If the solid content is out of the above range, fermentation is not performed smoothly, so that coffee beans and coffee wine of desired quality cannot be obtained.

Next, in step (B), yeast is added to the crushed coffee cherry and primary fermentation is performed at 23 to 27 ° C, preferably 23 to 25 ° C for 2 to 5 days, preferably 3 to 4 days .

By adding yeast to the aqueous solution of the crushed coffee cherries, the carbohydrates contained in the coffee cherries are converted into sugars, thereby imparting an artificial and subtle sweetness to wine and coffee beans, as well as increasing the sugar content, so that fermentation becomes more smooth, and nutrients and sensory gender is further improved.

In general, the nutritional components of coffee cherry are 45 to 89% by weight of carbohydrates, 4 to 12% by weight of protein, 1 to 2% by weight of fat, and 6 to 10% by weight of ash. If not, it takes more time and does not impart natural sweetness to wine and coffee beans.

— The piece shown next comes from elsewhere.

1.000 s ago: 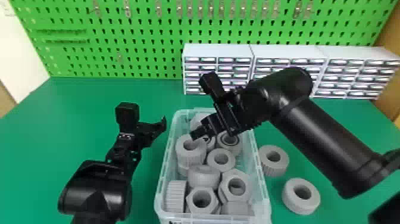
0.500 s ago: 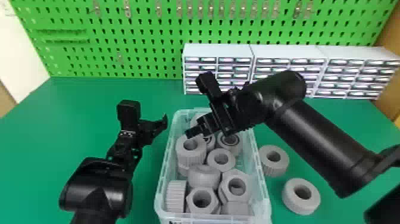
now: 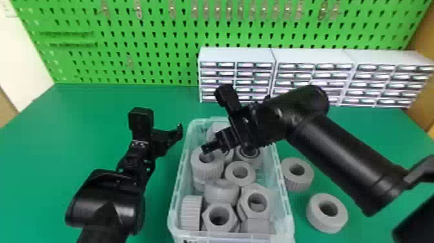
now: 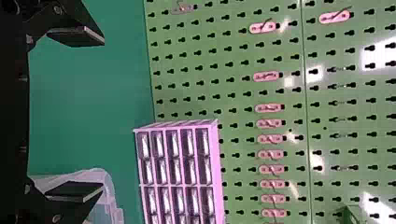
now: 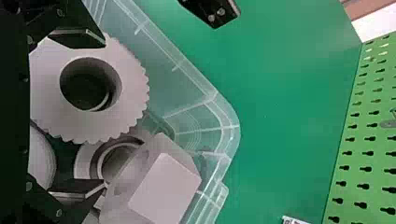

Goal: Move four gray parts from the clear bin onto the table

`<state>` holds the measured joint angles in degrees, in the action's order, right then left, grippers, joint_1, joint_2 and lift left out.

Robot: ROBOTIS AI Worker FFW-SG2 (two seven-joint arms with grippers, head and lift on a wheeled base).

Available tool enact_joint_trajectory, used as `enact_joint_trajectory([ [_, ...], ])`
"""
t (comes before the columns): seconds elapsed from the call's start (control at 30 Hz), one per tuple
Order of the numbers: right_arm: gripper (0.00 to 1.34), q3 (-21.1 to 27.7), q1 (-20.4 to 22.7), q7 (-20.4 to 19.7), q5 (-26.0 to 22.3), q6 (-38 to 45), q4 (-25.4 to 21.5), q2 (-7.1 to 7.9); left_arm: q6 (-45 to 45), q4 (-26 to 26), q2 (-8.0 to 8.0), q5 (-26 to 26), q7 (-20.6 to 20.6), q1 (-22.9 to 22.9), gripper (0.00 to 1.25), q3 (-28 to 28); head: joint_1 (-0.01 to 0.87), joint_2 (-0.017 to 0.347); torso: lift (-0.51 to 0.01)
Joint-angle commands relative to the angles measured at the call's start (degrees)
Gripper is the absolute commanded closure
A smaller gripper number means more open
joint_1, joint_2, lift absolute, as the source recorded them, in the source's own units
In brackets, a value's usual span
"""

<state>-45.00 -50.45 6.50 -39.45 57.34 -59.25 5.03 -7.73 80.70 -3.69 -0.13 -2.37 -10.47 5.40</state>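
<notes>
In the head view my right gripper (image 3: 210, 148) hangs over the upper left of the clear bin (image 3: 288, 206), just above a ribbed gray part (image 3: 206, 164). The right wrist view shows the right gripper (image 5: 88, 112) open around nothing, its fingers spread above a toothed gray part (image 5: 133, 79) and beside an angular one (image 5: 166, 186). Several gray parts fill the bin. Two more, a ribbed part (image 3: 297, 174) and a ring-shaped part (image 3: 326, 213), lie on the table right of it. My left gripper (image 3: 176, 132) waits left of the bin; in the left wrist view this gripper (image 4: 86, 114) is open and holds nothing.
White drawer cabinets (image 3: 237, 55) stand at the back of the green table (image 3: 80, 129), before a green pegboard (image 3: 155, 38). The right forearm (image 3: 342, 161) spans the space over the table right of the bin.
My right gripper has shifted left and down, from over the bin's middle to above the ribbed part. The left arm has stayed almost in place.
</notes>
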Motion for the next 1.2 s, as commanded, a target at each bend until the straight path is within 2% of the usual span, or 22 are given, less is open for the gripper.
enact_joint_trajectory([
  [0.0,0.23,-1.14,-0.09,-0.62,-1.33,-3.02,2.12,-0.19,0.0,-0.37,0.0,0.13,0.0,-0.34,0.18,0.49,0.693,0.072,-0.052],
  [0.47,0.23,-3.6,-0.18,-5.54,-7.57,-8.03,5.63,-0.72,0.0,-0.81,-0.09,0.39,0.0,-0.52,0.18,0.49,0.693,0.072,-0.052],
  [1.17,0.24,-3.78,-0.18,-6.77,-8.45,-8.56,8.01,-0.63,0.35,-0.9,-0.26,2.15,0.0,0.8,0.18,-3.38,0.693,0.072,-0.052],
])
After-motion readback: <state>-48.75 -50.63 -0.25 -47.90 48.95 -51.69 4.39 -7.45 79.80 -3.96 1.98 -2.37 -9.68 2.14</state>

The yeast is used in an amount of 0.5 to 3 parts by weight, preferably 1 to 2 parts by weight, based on 300 SP (Saccharogenic power), based on 100 parts by weight of crushed coffee cherry. If the content of yeast is less than the lower limit, the desired effect cannot be obtained, and if the content exceeds the upper limit, the quality deteriorates and the taste of fermented grains becomes so that crushed coffee cherries cannot be used in the next process.

If the temperature and time during the primary fermentation are less than the lower limit, natural sweetness is not imparted, and if it exceeds the upper limit, germs propagate, reducing the aroma of fermented coffee beans and coffee wine and causing bitter taste.

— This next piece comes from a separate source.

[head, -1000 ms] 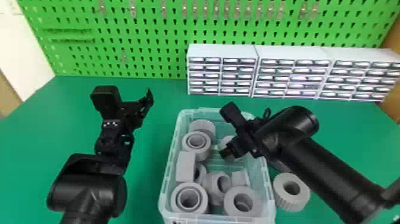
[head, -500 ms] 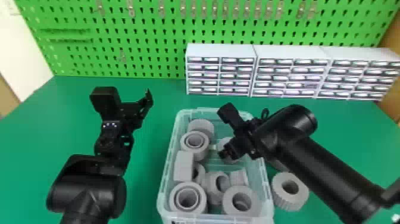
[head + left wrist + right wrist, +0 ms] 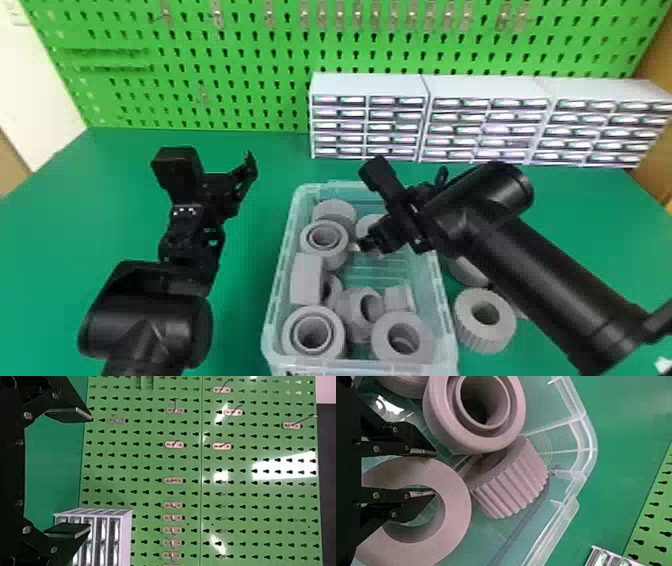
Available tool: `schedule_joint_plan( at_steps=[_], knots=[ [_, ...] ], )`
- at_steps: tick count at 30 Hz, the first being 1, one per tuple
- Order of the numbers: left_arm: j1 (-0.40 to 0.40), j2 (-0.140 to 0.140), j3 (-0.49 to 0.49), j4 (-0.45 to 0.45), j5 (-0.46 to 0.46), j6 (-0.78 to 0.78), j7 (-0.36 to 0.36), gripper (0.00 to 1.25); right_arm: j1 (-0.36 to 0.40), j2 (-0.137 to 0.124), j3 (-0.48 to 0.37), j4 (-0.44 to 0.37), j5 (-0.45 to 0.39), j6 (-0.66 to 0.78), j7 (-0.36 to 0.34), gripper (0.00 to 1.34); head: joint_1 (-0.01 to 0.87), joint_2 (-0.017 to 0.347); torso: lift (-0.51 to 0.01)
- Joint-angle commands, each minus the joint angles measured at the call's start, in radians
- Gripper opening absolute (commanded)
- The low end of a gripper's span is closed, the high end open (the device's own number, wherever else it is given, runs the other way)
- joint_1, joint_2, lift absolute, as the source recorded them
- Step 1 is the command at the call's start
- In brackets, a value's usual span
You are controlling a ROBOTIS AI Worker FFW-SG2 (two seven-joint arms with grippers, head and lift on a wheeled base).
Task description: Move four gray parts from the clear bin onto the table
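Several gray parts, such as a stepped ring (image 3: 324, 237), lie in the clear bin (image 3: 452, 320). My right gripper (image 3: 364, 244) is low inside the bin's far right portion, over a gray ring (image 3: 369, 225). In the right wrist view my right gripper (image 3: 436, 473) stands open, one fingertip at the hole of the gray ring (image 3: 459, 510) and the other beyond its outer edge. A ribbed part (image 3: 514, 487) lies close by. Parked left of the bin, my left gripper (image 3: 225, 167) is open; in the left wrist view the left gripper (image 3: 92, 474) has nothing between its fingers.
A ribbed gray part (image 3: 484, 320) stands on the green table (image 3: 240, 320) right of the bin, with another (image 3: 467, 270) partly behind my right arm. White drawer units (image 3: 370, 85) line the back before a green pegboard (image 3: 250, 60).
The right gripper has shifted slightly to the left and down within the bin. My left arm has kept still.
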Motion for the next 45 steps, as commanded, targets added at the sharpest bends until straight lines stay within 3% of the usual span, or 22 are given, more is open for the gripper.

Next, in the step (C), 0.01 to 0.05 parts by weight of yeast, preferably 0.02 to 0.025 parts by weight, is added to 100 parts by weight of the first fermented coffee cherry at 23 to 27 ° C., preferably 23 to 25 ° C. The secondary fermentation is carried out for 5 to 15 days, preferably 8 to 10 days. When yeast is added, potassium metabisulfite (K ₂ S ₂ O ₅ ) is added in an amount of 0.001 to 0.01 parts by weight, preferably 0.005 to 0.006 parts by weight, based on 100 parts by weight of the primary fermentation product so that abnormal fermentation is not performed additionally when yeast is added. can

By adding yeast to the primary fermented coffee cherries and fermenting them, coffee flavor can be improved during roasting coffee beans and coffee wine can be produced.

The yeast is wine yeast, and Saccharomyces cerevisiae may be mentioned. If other yeast is used instead of the wine yeast or wine yeast is not used, a non-preferred coffee aroma is generated during roasting of coffee beans, and coffee wine is not produced.

If the temperature and time during the secondary fermentation are less than the lower limit, fermentation may not be performed, and if it exceeds the upper limit, the coffee aroma may be reduced and the coffee wine may have astringent and bitter taste when roasting coffee beans.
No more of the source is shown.